Отчего-то я с самого детства не запала ей в душу. Вечно гоняла меня больше всех дворовых детишек. Нет, она и других, конечно, не жаловала, но ко мне особенно придиралась. Благо, мои родители были не строгие и на гречке стоять не заставляли за всякого рода шалости и провинности. Ну в самом деле, кто не воровал под окнами черешню?! Ну позвонили мы бабке пару раз в дверь и убежали, с кем не бывает?! А то что ее почтовый ящик загорелся, так это вообще нелепая случайность!
— Славный у тебя хлопец, Варька, — хмыкнула баб Маруся, между тем ставя чайник на плиту, а затем доставая чашки и чай.
— Он не мой парень.
— Еще бы! — фыркнула. — На тебя бы такой не позарился!
Вот и побалакали, однако!
А ведь правду глаголила старуха, как бы горько не было это признать, но правду. Такой как Илья Морозов на меня бы не позарился, во всяком случае ни на что серьезное я даже и не рассчитывала.
Заварила чай, поставила передо мной и отрезала:
— Пей, коль в гости напросилась!
Где ж ваше хваленое Сталинское воспитание, баб Маруся?! Должно быть, осталось где-то в прошлом.
— Спасибо, — брякнула в чашку.
Говорить с соседкой нам было не о чем. Сплетни я не разносила, а значит и собеседник неинтересный. К счастью, у Морозова оказались золотые руки, которыми он на раз-два, без особого труда, прибил полку, тем самым еще больше задобрив старушенцию.
— Славный-славный парень, — произнесла, когда осматривала проделанную работу. И правда не криво-косо, а вполне прилично. И это с тем-то наборчиком, которому сто лет в обед! — Как, говоришь, тебя кличут?
— Илья, — гордо приподняв подбородок, отчеканил. — Так что с балконом, бабушка?
— Идем, коль уважил старушку. Заслужил!
Балкон был не застеклен, впрочем, как и мой. И, пожалуй, я была впервые этому рада, а еще я была рада тому, что замок на двери поломался месяц назад, а у меня, недотепы, все руки не доходили мастера вызвать. Илья перекинул свою ногу через перила, а мое сердце в тот же час забилось в тревоге, а затем ушло в пятки. До этого я и не понимала насколько это страшно, вот так наблюдать, как парень подобно каскадеру собирался прыгать. К черту эти ключи! К черту!

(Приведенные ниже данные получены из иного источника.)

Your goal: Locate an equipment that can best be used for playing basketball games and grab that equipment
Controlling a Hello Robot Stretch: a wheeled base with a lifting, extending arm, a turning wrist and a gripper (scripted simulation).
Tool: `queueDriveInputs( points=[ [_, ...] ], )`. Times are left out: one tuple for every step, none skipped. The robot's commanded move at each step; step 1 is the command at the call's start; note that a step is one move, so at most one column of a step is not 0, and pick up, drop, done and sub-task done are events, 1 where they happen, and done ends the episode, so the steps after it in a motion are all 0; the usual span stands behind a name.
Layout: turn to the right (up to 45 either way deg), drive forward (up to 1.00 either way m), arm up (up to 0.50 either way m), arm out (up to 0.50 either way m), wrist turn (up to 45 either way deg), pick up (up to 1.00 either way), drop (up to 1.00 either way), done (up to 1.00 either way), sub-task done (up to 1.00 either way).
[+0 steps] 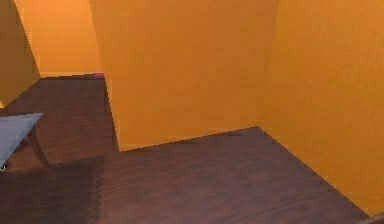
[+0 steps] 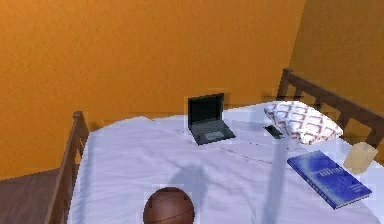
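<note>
At the arm side view's bottom centre the ball [image 2: 168,208] lies on the bed [image 2: 130,150]; we judge it light, firm, prone to roll, best taken across its middle; the claw's state we cannot tell

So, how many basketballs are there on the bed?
1. The basketball lies on the bed at the arm side view's bottom edge, below the laptop in the picture. More could lie beyond the picture's edges.
</note>
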Motion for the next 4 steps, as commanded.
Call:
queueDriveInputs(
  points=[
    [0.0, 0.0, 0.5, 0.0, 0.0, 0.0, 0.0, 0.0, 0.0],
    [0.0, 0.0, 0.12, 0.0, 0.0, 0.0, 0.0, 0.0, 0.0],
    [0.0, 0.0, 0.0, 0.16, 0.0, 0.0, 0.0, 0.0, 0.0],
    [0.0, 0.0, 0.0, 0.0, 45.0, 0.0, 0.0, 0.0, 0.0]
  ],
)
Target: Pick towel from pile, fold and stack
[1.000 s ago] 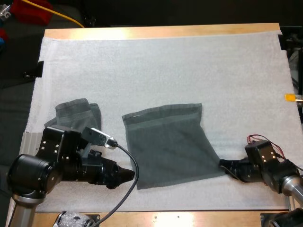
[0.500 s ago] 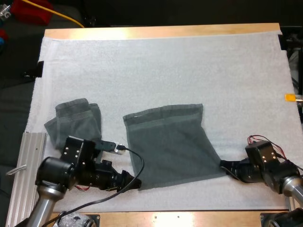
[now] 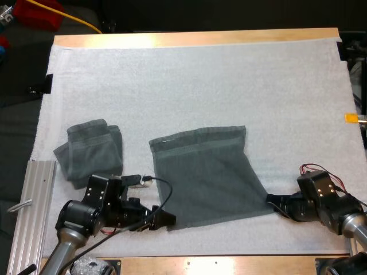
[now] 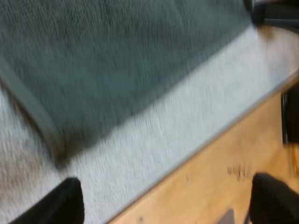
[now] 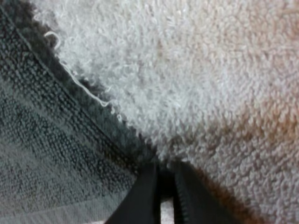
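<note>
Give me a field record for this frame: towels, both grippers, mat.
spread towel: dark grey-green, flat on the mat, near centre
folded towel: on the mat, left of the spread towel, apart from it
left gripper: open, low at the spread towel's near left corner, clear of it
right gripper: shut on the spread towel's near right corner
white mat: under both towels
</note>
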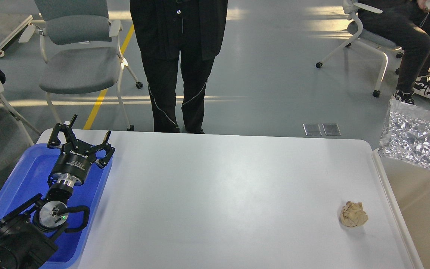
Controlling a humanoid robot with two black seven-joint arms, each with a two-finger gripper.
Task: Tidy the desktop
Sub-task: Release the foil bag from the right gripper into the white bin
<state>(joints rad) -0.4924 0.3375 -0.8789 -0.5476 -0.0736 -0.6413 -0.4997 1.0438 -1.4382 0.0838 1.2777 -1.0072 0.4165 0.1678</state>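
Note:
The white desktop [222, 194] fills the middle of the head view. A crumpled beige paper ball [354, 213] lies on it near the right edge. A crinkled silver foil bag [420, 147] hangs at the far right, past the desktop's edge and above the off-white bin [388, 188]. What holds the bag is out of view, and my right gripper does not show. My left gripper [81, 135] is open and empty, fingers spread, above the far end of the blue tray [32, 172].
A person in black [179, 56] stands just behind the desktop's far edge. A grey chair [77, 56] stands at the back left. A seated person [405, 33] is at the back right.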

— Илья! — вцепилась клещом ему в кофту. — Илья! — потянула на себя. — Не нужно! Разобьешься ведь!
Тихий смешок сорвался с его губ. Он медленно, но настойчиво одернул мои руки и сказал:
— Малая, ты чего?! Третий этаж же.
— Ну и что! — топнула ногой. — Третий не третий, люди и с меньшего разбиваются.
Отваги ему не занимать, я это поняла. Но порой отвага есть ничто иное, как человеческое легкомыслие и неосмотрительность.
— Все хорошо будет, — заверил меня и под мой громкий вдох легко приземлился на мой балкон. Повернулся и задорно подмигнул. — Жду тебя с той стороны.
От радости, едва не сбив баб Марусю с ног, вихрем понеслась к двери.
— От молодёжь! И спасибо не сказала, змеюка!
Обернувшись, на радостях, я громко прокричала:
— Спасибо, баб Марусь!
— Мальчику спасибо скажи, — и хлопнула дверью прямо перед носом, а моя дверь между тем открылась.
Морозов лыбился и покручивал ключи на пальце, а я так была рада, что могла войти в свою квартиру, что опрометчиво забывшись, кинулась ему на шею с воплем:
— Илюша! Спасибо тебе, ты мой спаситель!
Морозов застыл, как есть вкопанный встал, и осторожно положил свои руки мне на талию. Отчего-то по коже пробежали мурашки, а место, на котором парень вырисовывал круги странно и непривычно покалывало. От него невероятно приятно пахло. Свежестью и гелем для бритья. Так чудно, что никто не осудил бы меня за мои неожиданно подогнувшиеся коленки.
— Кхм-кхм, — послышался скрипучий хрип позади. — Ты б постыдилась, Варька, так мужикам на шею вешаться!
Меня только что как нашкодившего котенка ткнула лицом, а Морозов, злыдень, только рассмеялся.
— На, держи, — протянула тарелку с пирожками.